信诚是高句丽的中部褥萨,手握西门兵权,执掌平壤城西城的防卫,只要他愿意,开了西门献于唐军不过是轻而易举的事情。
在唐军十万精锐的攻势之下,高句丽之所以能够撑到这个时候,靠着的就是这坚固的平壤城,如果没有平壤城,这几万高句丽军在唐军面前不过是圈起来待宰的牛羊而已。
就在平壤城中开始布局的同时,唐军那边也有了动静,就在当夜,唐军八万大军分批出城,乘着夜色往平壤城潜袭而来,以接应城中献城的信诚。

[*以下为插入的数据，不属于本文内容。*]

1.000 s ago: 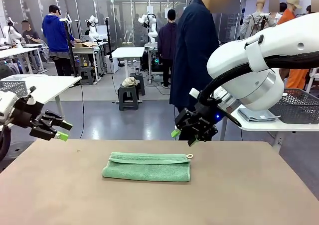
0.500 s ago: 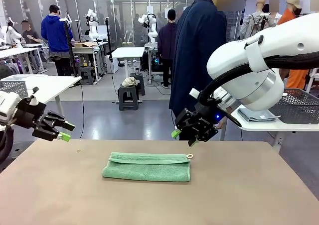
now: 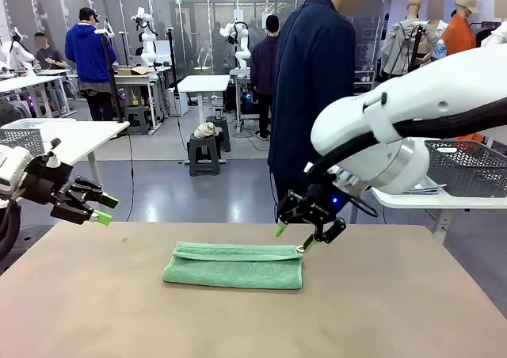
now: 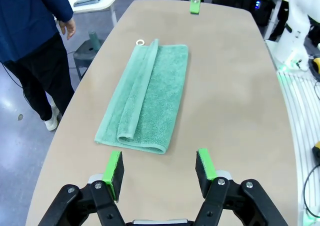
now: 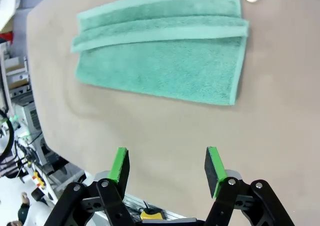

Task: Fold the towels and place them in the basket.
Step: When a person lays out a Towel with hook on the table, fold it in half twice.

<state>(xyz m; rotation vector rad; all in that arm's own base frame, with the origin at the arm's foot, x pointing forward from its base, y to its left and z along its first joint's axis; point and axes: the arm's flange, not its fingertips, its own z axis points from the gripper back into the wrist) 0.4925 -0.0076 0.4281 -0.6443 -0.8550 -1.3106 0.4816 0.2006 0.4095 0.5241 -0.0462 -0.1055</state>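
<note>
The towel [image 3: 234,265] lies folded in a long strip on the table [image 3: 396,310], about the middle, somewhat closer to the far edge. Its long axis runs left to right, along that edge. The right gripper [image 3: 294,238] hangs with its fingers open, holding nothing, just above the towel's right end, near the far corner with the loop [image 3: 302,249]. The left gripper [image 3: 104,210], also open and empty, is over the left edge, well apart from the towel. I think the right arm is nearer for the next grasp.
</note>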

“大帅,这玄澄虽是祖籍幽州,但在高句丽多年,也算是半个高句丽人了,可还靠得住?”在黄城往平壤的路上,薛仁贵对李绩问道。
薛仁贵的担忧倒也不无道理,唐军接应城中献城的信诚,这是军中大事,甚至干系到此战的胜败,一旦玄澄不可靠,勾结信诚诈降,那便是将数万唐军精锐陷于危难之中,甚至可能直接导致此战功败垂成。
李绩摇了摇头,笑道:“你会有此担忧,多半是还不知玄澄的出身。”
薛仁贵不解地问道:“不知这玄澄是何出身?”
李绩回道:“玄澄本是前隋时幽州人,大业年末,隋炀帝东征,玄澄当时便和其父兄一同被征进军,在随宇文述攻萨水时大败,他的父兄都死于那一战,就他一人独活了下来,而后隐姓埋名,在高句丽苟活,到了今日,尔来四十载矣。”

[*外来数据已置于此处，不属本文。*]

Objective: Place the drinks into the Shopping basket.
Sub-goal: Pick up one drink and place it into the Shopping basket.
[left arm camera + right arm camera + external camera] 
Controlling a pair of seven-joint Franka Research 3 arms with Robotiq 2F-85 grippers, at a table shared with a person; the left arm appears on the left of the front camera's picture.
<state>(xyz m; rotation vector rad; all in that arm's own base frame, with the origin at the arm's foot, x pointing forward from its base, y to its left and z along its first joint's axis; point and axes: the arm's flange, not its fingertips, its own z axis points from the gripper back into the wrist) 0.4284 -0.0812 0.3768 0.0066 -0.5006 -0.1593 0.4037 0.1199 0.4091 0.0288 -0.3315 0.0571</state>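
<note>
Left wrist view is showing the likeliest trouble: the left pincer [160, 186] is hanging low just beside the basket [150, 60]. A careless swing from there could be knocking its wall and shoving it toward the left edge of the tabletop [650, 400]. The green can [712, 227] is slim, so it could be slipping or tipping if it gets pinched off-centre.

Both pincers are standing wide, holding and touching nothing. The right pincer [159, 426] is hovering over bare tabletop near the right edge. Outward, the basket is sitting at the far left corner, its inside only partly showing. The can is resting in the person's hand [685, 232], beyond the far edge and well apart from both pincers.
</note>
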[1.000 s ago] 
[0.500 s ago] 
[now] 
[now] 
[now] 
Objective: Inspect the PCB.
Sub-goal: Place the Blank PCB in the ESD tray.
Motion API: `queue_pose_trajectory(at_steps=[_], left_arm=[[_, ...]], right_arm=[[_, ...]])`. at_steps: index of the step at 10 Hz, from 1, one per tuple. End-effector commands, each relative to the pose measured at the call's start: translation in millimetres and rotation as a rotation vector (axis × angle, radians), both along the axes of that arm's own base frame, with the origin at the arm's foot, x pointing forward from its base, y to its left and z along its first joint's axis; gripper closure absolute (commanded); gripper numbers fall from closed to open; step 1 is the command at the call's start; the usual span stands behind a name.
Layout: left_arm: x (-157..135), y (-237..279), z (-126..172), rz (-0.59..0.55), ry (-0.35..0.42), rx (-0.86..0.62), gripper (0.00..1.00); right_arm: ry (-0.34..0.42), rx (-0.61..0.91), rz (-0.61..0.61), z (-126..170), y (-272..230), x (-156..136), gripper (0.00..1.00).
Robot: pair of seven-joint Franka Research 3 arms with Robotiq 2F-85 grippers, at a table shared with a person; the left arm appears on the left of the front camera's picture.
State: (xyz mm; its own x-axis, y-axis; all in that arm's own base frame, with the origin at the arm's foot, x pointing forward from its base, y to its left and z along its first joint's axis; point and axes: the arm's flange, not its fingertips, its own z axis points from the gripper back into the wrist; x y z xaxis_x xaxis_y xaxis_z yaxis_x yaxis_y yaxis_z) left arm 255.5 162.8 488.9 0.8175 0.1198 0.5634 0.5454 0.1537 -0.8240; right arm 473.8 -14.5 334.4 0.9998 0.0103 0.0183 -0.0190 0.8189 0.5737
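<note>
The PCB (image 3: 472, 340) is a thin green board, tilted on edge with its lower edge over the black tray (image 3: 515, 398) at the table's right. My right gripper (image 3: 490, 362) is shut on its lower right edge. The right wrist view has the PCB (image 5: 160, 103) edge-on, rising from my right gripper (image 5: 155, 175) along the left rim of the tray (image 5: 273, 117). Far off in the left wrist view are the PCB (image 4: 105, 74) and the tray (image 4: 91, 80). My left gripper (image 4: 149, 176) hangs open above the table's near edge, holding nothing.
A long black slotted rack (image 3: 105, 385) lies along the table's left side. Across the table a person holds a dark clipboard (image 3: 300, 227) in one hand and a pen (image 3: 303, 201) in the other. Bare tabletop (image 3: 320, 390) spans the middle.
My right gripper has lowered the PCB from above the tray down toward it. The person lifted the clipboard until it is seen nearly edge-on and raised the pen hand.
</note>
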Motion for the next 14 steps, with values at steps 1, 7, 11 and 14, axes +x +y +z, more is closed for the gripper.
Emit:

薛仁贵闻言,轻声叹道:“原来如此,这玄澄还是英烈之后,如此血仇,凡热血男儿皆不会忘,看来玄澄应当还是信得过的。”
玄澄的父兄都死于高句丽人之手,玄澄可以说是和高句丽人有不共戴天之仇,如此大唐兴兵东征,正是他为父兄报仇的最好时候,他在高句丽这么多年不求富贵,更没有家室,丝毫没有勾结高句丽的理由。

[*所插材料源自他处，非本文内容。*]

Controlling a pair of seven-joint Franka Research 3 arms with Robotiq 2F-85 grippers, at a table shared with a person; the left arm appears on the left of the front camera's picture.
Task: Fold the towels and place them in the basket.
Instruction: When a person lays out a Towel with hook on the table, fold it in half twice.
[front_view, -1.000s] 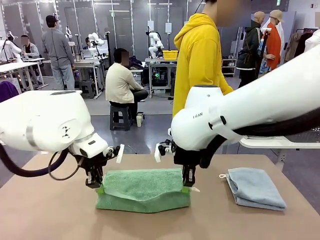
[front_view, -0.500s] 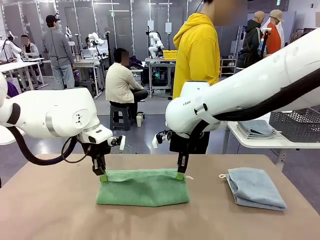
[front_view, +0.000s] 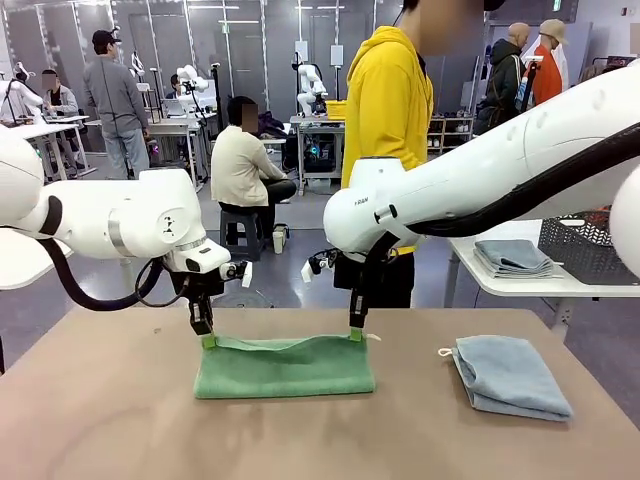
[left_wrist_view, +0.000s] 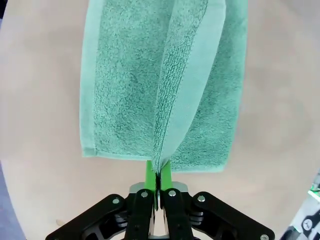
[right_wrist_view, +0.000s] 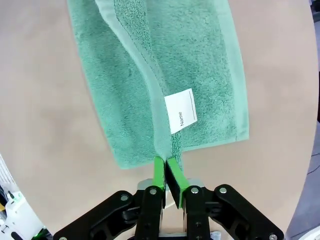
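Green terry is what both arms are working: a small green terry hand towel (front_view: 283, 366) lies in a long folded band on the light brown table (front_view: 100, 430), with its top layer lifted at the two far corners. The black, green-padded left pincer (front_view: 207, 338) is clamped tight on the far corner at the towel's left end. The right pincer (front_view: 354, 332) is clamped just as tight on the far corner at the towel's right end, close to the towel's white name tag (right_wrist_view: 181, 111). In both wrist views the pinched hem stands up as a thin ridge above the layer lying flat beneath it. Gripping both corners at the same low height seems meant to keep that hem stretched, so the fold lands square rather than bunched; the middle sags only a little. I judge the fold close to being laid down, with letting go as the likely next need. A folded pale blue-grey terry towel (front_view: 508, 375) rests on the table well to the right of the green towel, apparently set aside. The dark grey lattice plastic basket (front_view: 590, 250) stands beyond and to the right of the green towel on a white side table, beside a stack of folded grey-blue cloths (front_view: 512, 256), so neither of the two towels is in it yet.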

李绩道:“不错,不过仁贵说的也不错,此战干系重大,虽然玄澄可靠,但也需防备高句丽人诈降,待会儿受降之时还是有本帅先行进城,你在后压阵,待本帅夺得西城,我大唐帅旗悬于西城之上后,你再领大军进城。”
薛仁贵闻言,忙道:“不可,此乃犯险之事,大帅是三军主将,岂能轻置于险地,此战自当由末将先进城,而大帅在后压阵才是妥当。”
李绩问道:“仁贵就不怕高句丽或是诈降吗?”
薛仁贵点了点手中的方天画戟,笑道:“大帅乃是主帅,不容有失,末将自当代劳,而且末将自问还有几分蛮力,就算高句丽是诈降,末将凭借这一杆画戟也能杀得敌将,搏杀而出。两军作战,运筹帷幄,末将不及大帅,但战阵当前,取敌将之首,大帅不如末将。”
薛仁贵自负勇力,说着的话有些狂妄,但这也是薛仁贵狂妄的底气,薛仁贵之勇冠于三军,绝于天下,唯皇帝亲卫统帅席君买可与之较,两人在秦叔宝和尉迟恭后并为天下战将之首,这是李恪亲口说的,也是禁军当中公认的。